Merkin Institute of Transformative Technologies in Healthcare, Broad Institute of Harvard and MIT, Cambridge, MA, USA.
Department of Chemistry and Chemical Biology, Harvard University, Cambridge, MA, USA.
Nat Biotechnol. 2021 Nov;39(11):1414-1425. doi: 10.1038/s41587-021-00938-z. Epub 2021 Jun 28.
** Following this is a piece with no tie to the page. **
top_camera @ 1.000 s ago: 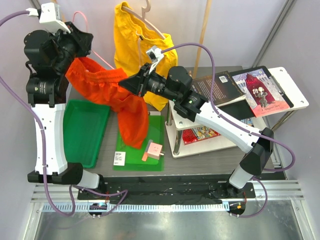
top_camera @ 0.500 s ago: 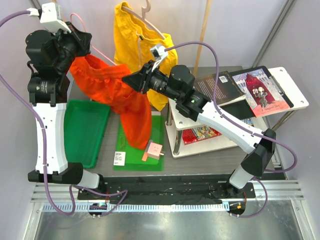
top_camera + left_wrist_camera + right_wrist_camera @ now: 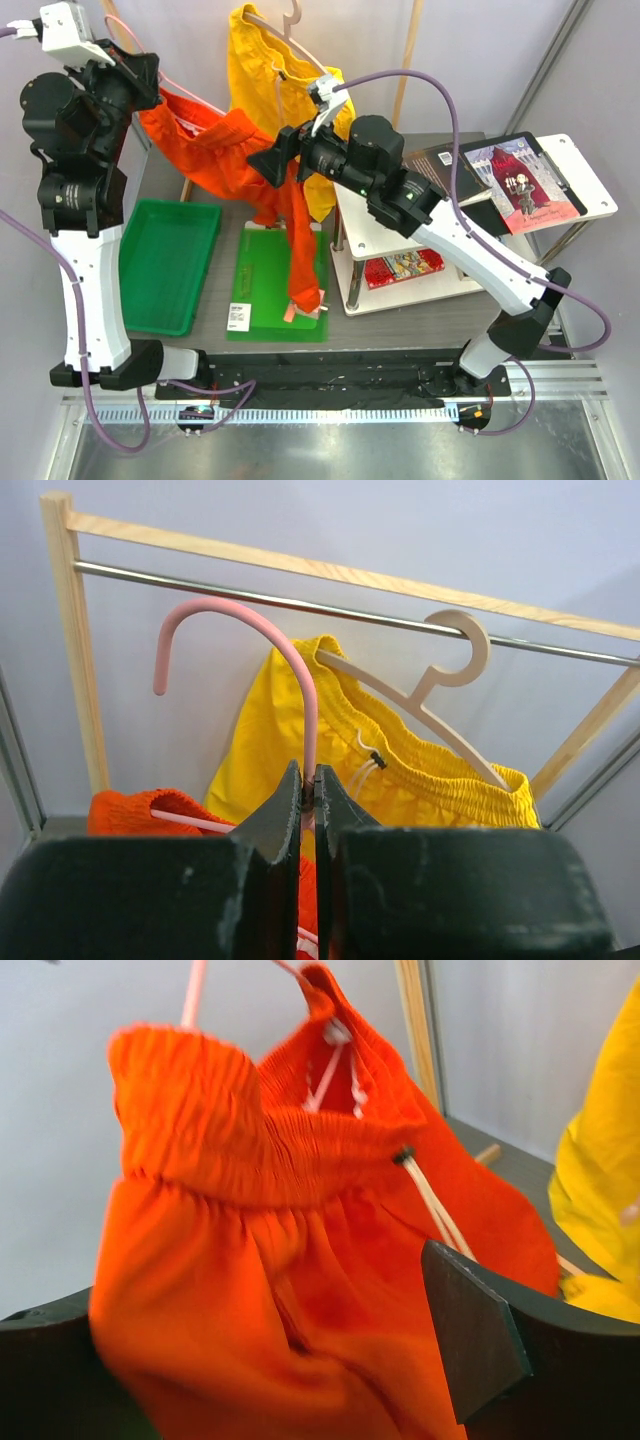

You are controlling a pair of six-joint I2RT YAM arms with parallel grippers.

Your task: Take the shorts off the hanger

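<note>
The left gripper (image 3: 308, 780) is clamped tight on the stem of the pink hanger (image 3: 290, 655), its two fingers (image 3: 280, 815) all but meeting just under the hook. The hook sits below the metal rail (image 3: 250, 595) and apart from it, with bare wall behind. The orange-red shorts (image 3: 215, 150) hang on this hanger by the waistband. From there they stretch rightward and downward, and one leg drops straight down to the right of the hanger. Its hem covers part of a small pink block, and the left wrist view shows only a scrap of the orange waistband.

Further right of the pink hanger, the yellow shorts (image 3: 400, 780) hang on a pale wooden hanger (image 3: 420, 695) hooked over the rail, white drawstring (image 3: 365, 770) dangling.

Right of the pink hanger and lower, the right gripper (image 3: 270, 160) meets the stretched orange cloth. In its own camera the jaws stand wide apart with blurred orange fabric filling the gap — whether the fingers (image 3: 470, 1340) actually press it cannot be made out. Below the pink hanger lies a green tray (image 3: 165, 265). A white shelf (image 3: 590, 200) of books stands well to the hanger's right, beyond the right arm.
</note>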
Programmable C•G-to-G•C base editors (CGBEs) have broad scientific and therapeutic potential, but their editing outcomes have proved difficult to predict and their editing efficiency and product purity are often low. We describe a suite of engineered CGBEs paired with machine learning models to enable efficient, high-purity C•G-to-G•C base editing. We performed a CRISPR interference (CRISPRi) screen targeting DNA repair genes to identify factors that affect C•G-to-G•C editing outcomes and used these insights to develop CGBEs with diverse editing profiles. We characterized ten promising CGBEs on a library of 10,638 genomically integrated target sites in mammalian cells and trained machine learning models that accurately predict the purity and yield of editing outcomes (R = 0.90) using these data. These CGBEs enable correction to the wild-type coding sequence of 546 disease-related transversion single-nucleotide variants (SNVs) with >90% precision (mean 96%) and up to 70% efficiency (mean 14%). Computational prediction of optimal CGBE-single-guide RNA pairs enables high-purity transversion base editing at over fourfold more target sites than achieved using any single CGBE variant.
可编程 C•G 到 G•C 碱基编辑器(CGBEs)具有广泛的科学和治疗潜力,但它们的编辑结果很难预测,而且编辑效率和产物纯度通常较低。我们描述了一套经过工程改造的 CGBEs 与机器学习模型相结合,以实现高效、高纯度的 C•G 到 G•C 碱基编辑。我们进行了针对 DNA 修复基因的 CRISPR 干扰(CRISPRi)筛选,以鉴定影响 C•G 到 G•C 编辑结果的因素,并利用这些见解开发了具有不同编辑谱的 CGBEs。我们在哺乳动物细胞中对 10638 个基因组整合的靶位点文库上对十种有前途的 CGBEs 进行了表征,并使用这些数据训练了机器学习模型,这些模型可以准确预测编辑结果的纯度和产量(R=0.90)。这些 CGBEs 能够纠正 546 种与疾病相关的颠换单核苷酸变异(SNVs)的野生型编码序列,准确率超过 90%(平均 96%),效率高达 70%(平均 14%)。最佳 CGBE-单指导 RNA 对的计算预测可实现四倍以上的目标位点的高纯度颠换碱基编辑,这一数量超过了任何单个 CGBE 变体所能实现的数量。